When I watched this the first time, it hurtled me right back to that St. Francis hospital room in March 1978 where (my) mom lay in her coma. An earthly equivalent of a loved one lost to her crew-mates, if there every was one. Watching this happen then, understanding none of it, felt as if another dimension separated us, her sons and loved ones, from her. Figuratively, the program’s story-line of Wesley and his mother.

Curiously, this episode also reminded me of a short story I once read by author Stephen King, That Feeling, You Can Only Say What It Is in French. In both the short and the ST:TNG episode, the characters bring their own reality and memories into their respective one step beyond. For the King story, the female character through which the reader encounters the tale starts to re-experience aspects from the past. Over and over, where we learn of her and her husband’s death from a mid-air collision.

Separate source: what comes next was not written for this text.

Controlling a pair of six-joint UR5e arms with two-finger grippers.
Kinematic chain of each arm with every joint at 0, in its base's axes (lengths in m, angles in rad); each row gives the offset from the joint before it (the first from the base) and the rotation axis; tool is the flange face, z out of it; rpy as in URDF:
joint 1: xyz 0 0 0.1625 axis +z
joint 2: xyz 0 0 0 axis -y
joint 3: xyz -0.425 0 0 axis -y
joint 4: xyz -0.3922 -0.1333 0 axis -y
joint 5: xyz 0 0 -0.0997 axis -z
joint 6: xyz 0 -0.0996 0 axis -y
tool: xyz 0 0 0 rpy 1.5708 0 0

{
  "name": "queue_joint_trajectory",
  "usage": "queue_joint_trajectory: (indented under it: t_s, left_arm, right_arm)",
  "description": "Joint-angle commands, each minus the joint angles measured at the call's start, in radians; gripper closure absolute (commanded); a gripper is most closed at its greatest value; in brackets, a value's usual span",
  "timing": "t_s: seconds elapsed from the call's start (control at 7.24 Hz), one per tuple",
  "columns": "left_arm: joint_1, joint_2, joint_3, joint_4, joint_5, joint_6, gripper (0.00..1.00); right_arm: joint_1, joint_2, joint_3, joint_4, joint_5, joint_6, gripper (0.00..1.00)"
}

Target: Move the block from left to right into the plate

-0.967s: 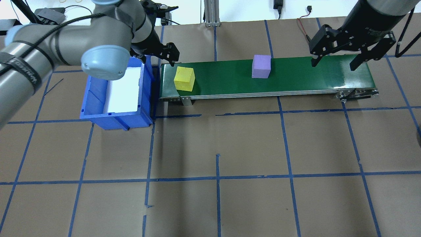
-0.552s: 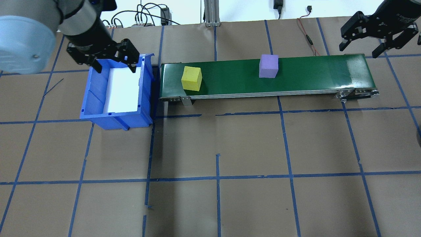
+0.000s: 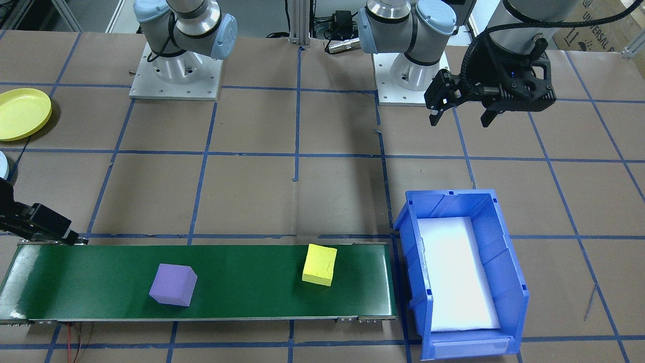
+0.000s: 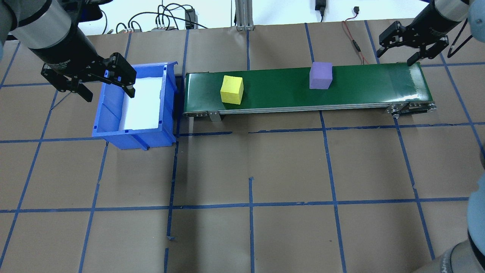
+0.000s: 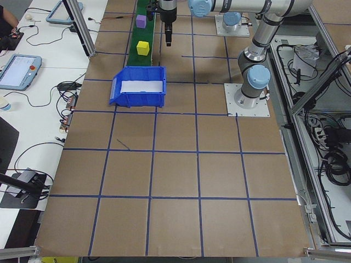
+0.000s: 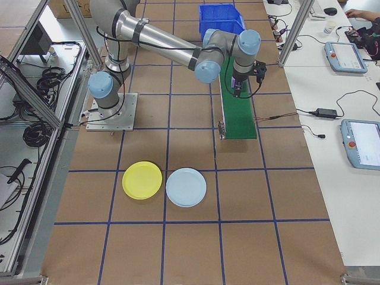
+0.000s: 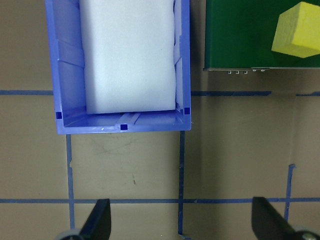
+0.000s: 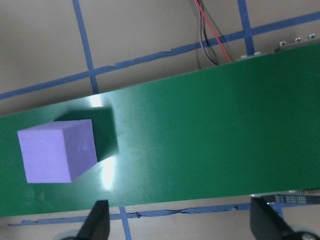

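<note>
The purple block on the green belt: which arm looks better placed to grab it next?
Probably the right. Its open end effector hovers by the belt's end near the purple block, while the left end effector sits over the blue bin.

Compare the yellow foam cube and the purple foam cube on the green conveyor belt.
Colour: the yellow foam cube is bright yellow, the purple foam cube is pale violet.
Place: the yellow cube sits near the belt end beside the blue plastic bin; the purple cube sits nearer the right gripper.
Shared: both look alike in size, rest flat on the green conveyor belt, and are untouched.
</note>
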Motion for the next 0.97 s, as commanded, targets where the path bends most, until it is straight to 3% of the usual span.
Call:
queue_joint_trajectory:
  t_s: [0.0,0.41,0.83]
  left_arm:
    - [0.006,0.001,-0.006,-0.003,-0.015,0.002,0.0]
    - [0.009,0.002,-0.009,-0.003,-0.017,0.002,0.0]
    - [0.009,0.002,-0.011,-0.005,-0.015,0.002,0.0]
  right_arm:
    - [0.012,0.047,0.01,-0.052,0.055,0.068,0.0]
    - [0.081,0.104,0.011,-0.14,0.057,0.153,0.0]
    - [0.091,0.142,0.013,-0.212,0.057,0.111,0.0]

However similar, Remember Me‘s situation at least offered a bit of hope, even if its situation was just as dire. When she’s caught in the experiment with the warp fields, Beverly created her own reality based on what she was thinking at that precise moment — the deep distress of losing close friends. King’s darker take, natch, was that we bring our own guilt, beliefs, and mistakes with us and live those last fleeting eternal moments over and over. The author himself has said, “Hell is repetition”. Lee Sheldon’s story gives his heroine a possibility of gathering it all in and to at least say good-bye to loved ones — even if it’s within her own reality. Wouldn’t we all like to be given that kind of chance?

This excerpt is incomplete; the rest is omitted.